Nikons are always functional in their design and despite being an entry-level model, the D3100 is no different. It's unsurprisingly smaller than the professional grade equivalent and is very lightweight for a DSLR at 505 grams (including batteries). The D3100 isn't as durable as some of the bigger, weather resistant DSLRs, but it's still sturdy enough to take the occasional accidental knock in its stride. One slight down-side to the camera's relatively small size is that holding it could be more comfortable. Users with larger hands in particular will find that the D3100 can lack grip when used over longer periods. Once again though, this DSLR is geared at beginners and as such can be expected to be more compact in size.
Information is related over the LCD display, which works very well, but could be criticised as somewhat lacking in resolution in comparison to rival models. The controls are kept to the minimum and are well laid out, all easily accessible whilst shooting. The usual rotary mode-dial allows users to easily flip between settings and can comfortably be reached at all times.
Like any DSLR the D3100's photo quality depends largely on the lens that it is used with. Nikon provide an 18-55 mm lens as standard and although it works well enough, it's worth investing in something better once comfortable with how the camera works.
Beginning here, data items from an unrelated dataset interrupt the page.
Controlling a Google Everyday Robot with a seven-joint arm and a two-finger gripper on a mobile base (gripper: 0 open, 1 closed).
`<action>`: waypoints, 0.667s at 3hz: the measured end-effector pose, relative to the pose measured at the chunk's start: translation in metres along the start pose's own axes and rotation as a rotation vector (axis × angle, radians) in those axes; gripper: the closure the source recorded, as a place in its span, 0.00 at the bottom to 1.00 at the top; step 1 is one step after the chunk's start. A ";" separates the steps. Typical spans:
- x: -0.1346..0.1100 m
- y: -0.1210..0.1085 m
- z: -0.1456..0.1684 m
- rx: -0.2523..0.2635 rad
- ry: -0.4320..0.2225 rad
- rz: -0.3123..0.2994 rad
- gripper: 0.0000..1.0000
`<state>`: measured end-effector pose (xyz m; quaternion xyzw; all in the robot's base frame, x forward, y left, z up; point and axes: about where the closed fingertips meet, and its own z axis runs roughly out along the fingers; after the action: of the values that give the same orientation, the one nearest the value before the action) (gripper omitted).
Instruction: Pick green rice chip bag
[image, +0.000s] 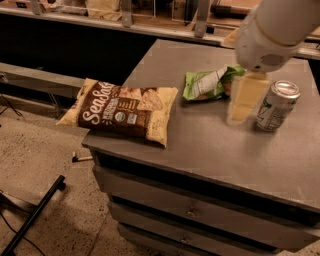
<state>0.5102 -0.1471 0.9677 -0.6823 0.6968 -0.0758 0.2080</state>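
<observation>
So, target: green rice chip bag (207, 84) lies crumpled at the far middle of the counter (200, 150), long axis left-right.
Tool (239, 114): just off the bag's right end, between it and the soda can (276, 105). I can't tell how open it is.
Next: I'd nudge left.

On the matt grey table (200, 147) lie the crinkled, glossy-foil green rice chip bag (206, 83), a shiny metal can (277, 106) and a smooth brown bag (122, 111), with the pale plastic gripper (239, 111) hanging between the green bag and the can.
</observation>
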 end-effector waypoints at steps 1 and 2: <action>-0.001 -0.034 0.043 0.014 0.080 -0.028 0.00; 0.002 -0.066 0.083 0.010 0.160 -0.030 0.00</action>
<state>0.6033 -0.1382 0.9185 -0.6833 0.7005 -0.1367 0.1538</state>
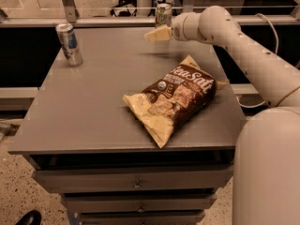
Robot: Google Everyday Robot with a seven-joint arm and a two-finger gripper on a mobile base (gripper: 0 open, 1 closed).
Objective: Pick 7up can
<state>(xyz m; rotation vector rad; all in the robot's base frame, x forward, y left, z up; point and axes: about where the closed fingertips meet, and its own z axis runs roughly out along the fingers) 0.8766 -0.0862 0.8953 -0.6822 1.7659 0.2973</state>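
Note:
The 7up can (163, 14) is a small pale green-and-white can with a silver rim. It stands upright at the far edge of the grey table (93, 102), right of the middle. My gripper (153, 34) hangs above the table just in front of the can and slightly to its left, pointing left. It holds nothing that I can see, and its wrist hides the can's lower right side.
A silver can with a blue label (69, 43) stands at the far left corner. A brown and cream chip bag (176, 100) lies at the table's right middle. A rail runs behind the table. My arm (253, 60) reaches in from the right.

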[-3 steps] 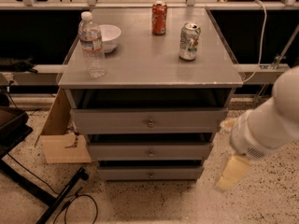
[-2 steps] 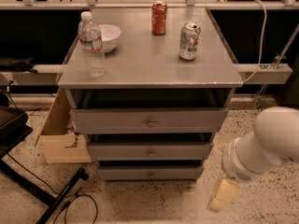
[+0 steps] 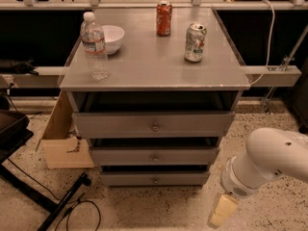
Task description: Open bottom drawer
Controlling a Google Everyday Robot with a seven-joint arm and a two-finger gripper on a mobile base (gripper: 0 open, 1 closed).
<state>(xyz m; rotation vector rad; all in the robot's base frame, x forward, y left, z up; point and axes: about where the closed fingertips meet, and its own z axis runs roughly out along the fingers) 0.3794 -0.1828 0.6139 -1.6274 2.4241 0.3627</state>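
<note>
Gripper (image 3: 219,214) at 5 o'clock, lower and slightly further left than 0.7 s ago, near bottom drawer (image 3: 155,179) but apart from it; open or closed, can't tell. Drawer at 6 o'clock, unchanged. Beyond, bottle (image 3: 94,47), bowl (image 3: 111,36), red can (image 3: 164,18), silver can (image 3: 195,43) unmoved.

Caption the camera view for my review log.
Gripper hangs low, right of the cabinet, not touching the bottom drawer.
</note>
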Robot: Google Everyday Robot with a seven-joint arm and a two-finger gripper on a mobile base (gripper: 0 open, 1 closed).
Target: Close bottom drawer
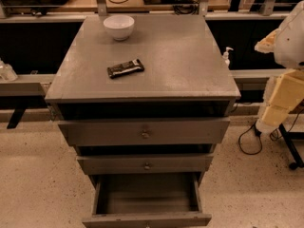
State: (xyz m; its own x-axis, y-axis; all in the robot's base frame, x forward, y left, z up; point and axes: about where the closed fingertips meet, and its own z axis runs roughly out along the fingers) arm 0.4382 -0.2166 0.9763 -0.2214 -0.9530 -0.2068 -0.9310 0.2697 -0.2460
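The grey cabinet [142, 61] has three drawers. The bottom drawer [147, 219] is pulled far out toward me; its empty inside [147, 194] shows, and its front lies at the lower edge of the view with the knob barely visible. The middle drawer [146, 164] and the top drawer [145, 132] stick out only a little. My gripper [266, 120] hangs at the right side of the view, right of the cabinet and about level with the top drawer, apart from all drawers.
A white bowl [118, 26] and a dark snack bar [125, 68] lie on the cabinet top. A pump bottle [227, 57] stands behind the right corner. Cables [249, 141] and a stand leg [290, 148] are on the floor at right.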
When paired with the provided lens, the D3100 proves its value by taking some excellent shots with good depth of colour and reasonably sharp resolution. If results appear softer than desired using the D3100's default settings, simply explore the features available and enhance the quality of the image in question. Advanced users might call it cheating, but we like to think of it as a helpful short-cut until you're ready to move on without the automatic aids. The beauty of the D3100 is that it allows anyone to achieve above-average results with the greatest of ease.
In all areas of the D3100, Nikon's goal has remained ease of use and the interface follows suit. Menus are easily read via the LCD display and the accompanying controls make navigation very straight forward. The rotary mode-dial allows easy adjustment between modes, such as fully automatic to manual mode. There isn't much to say about the interface as it really is easy to use. In the unlikely event that you do have any difficulty with it just try "guide mode", it almost certainly has the answer you're looking for and will probably help your photography skills along the way.
With small gripes like (not even that slow!) shutter speed and size being the main drawbacks, there is little to say against making the Nikon D3100 your introduction to the world of DSLRs. It's outstanding value for money and will bring you a step closer to achieving professional-like results with minimal difficulty.
The D3100 is an astoundingly good entry-level DSLR which is great for "pointing and shooting", yet possesses a wide enough array of options to allow the would-be enthusiast to really feel like they're getting their feet wet. It's a brilliant place to start and at this price, nothing else competes.